In a new CNBC and Acorns Invest In You Savings Survey , a majority of respondents fell for this trick question: Would you rather get 10% off a $100 item or drive five miles out of your way and get 20% off a $50 item? Of those polled, 51% chose going out of their way for what they thought was a better deal. However, the savings were the same.
Females were more likely to go for the 20% savings, with 55% of them choosing that option, versus 50% of men. The number was higher for single women who never married.
Financial psychologist and certified financial planner Brad Klontz said people tend to make money decisions from their emotional brain, not their rational one. “We have a very hard time understanding and being motivated by abstract ideas,” he said. So when you start throwing percentages around, “it’s really easy for us to make a dumb decision or … one that isn’t in line with our best interest,” he added. “It starts to get abstract.”

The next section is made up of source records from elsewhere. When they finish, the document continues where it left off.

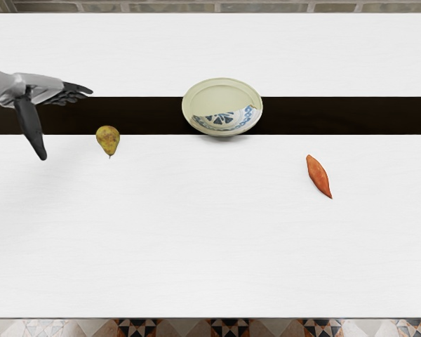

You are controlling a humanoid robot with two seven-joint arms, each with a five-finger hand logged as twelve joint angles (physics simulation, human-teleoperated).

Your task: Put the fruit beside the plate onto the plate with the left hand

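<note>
A yellow-green pear (108,140) lies on the white table, left of a cream plate (222,105) with a blue pattern. My left hand (49,105) comes in from the left edge and hovers to the upper left of the pear, apart from it. Its fingers (76,89) are stretched out towards the right and the thumb (32,128) points down; it holds nothing. The plate sits across the dark gap between the two table tops and has nothing on it.
An orange sweet potato (318,175) lies on the table to the right of the plate. A dark gap (337,114) runs across the table behind the pear. Patterned floor tiles show beyond the front edge.
</note>
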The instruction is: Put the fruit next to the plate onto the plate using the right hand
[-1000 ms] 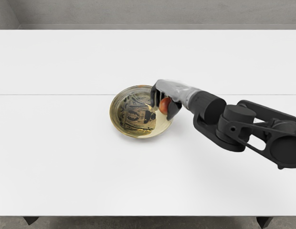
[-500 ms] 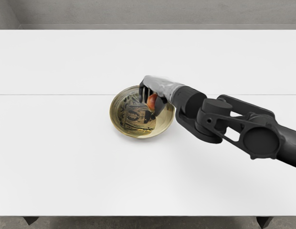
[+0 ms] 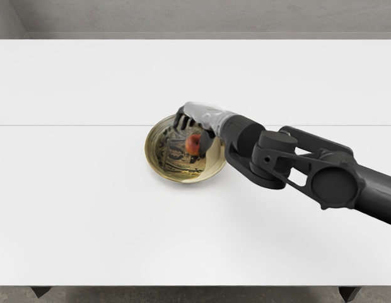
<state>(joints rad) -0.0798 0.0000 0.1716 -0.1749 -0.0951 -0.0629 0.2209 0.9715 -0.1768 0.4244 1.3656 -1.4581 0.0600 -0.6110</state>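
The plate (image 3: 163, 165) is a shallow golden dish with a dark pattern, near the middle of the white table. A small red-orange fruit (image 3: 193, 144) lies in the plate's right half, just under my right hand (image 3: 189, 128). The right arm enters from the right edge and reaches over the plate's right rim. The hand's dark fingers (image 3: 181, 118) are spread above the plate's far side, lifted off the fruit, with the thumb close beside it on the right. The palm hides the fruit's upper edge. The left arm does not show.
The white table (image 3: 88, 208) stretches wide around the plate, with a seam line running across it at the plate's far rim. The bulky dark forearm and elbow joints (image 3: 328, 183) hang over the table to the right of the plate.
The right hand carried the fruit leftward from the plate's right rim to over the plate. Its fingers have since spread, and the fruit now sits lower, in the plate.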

Getting it right is important, especially if you are among the vast majority of Americans who manage their own finances. According to the survey, 75% do so. That means getting your mind around the concept of money and saving, said Klontz, co-founder of Your Mental Wealth and the Financial Psychology Institute. “Money is the biggest stressor in the lives of Americans — hands down,” he said.
However, stress and anxiety are only part of the equation. Education also plays a role. Just like people need to learn how to drive, they need to learn how to manage their money, said CFP Lazetta Braxton, founder and CEO of Financial Fountains. “For a lot of people, it feels like it’s supposed to be common sense but often times it’s just not” she said. “It’s its own body of knowledge.”
When broken down by age, older Americans were less likely to fall for the trick question, while younger people were more susceptible. There were also differences seen in income levels — those making less than $50,000 a year were more likely to go for the 20% deal.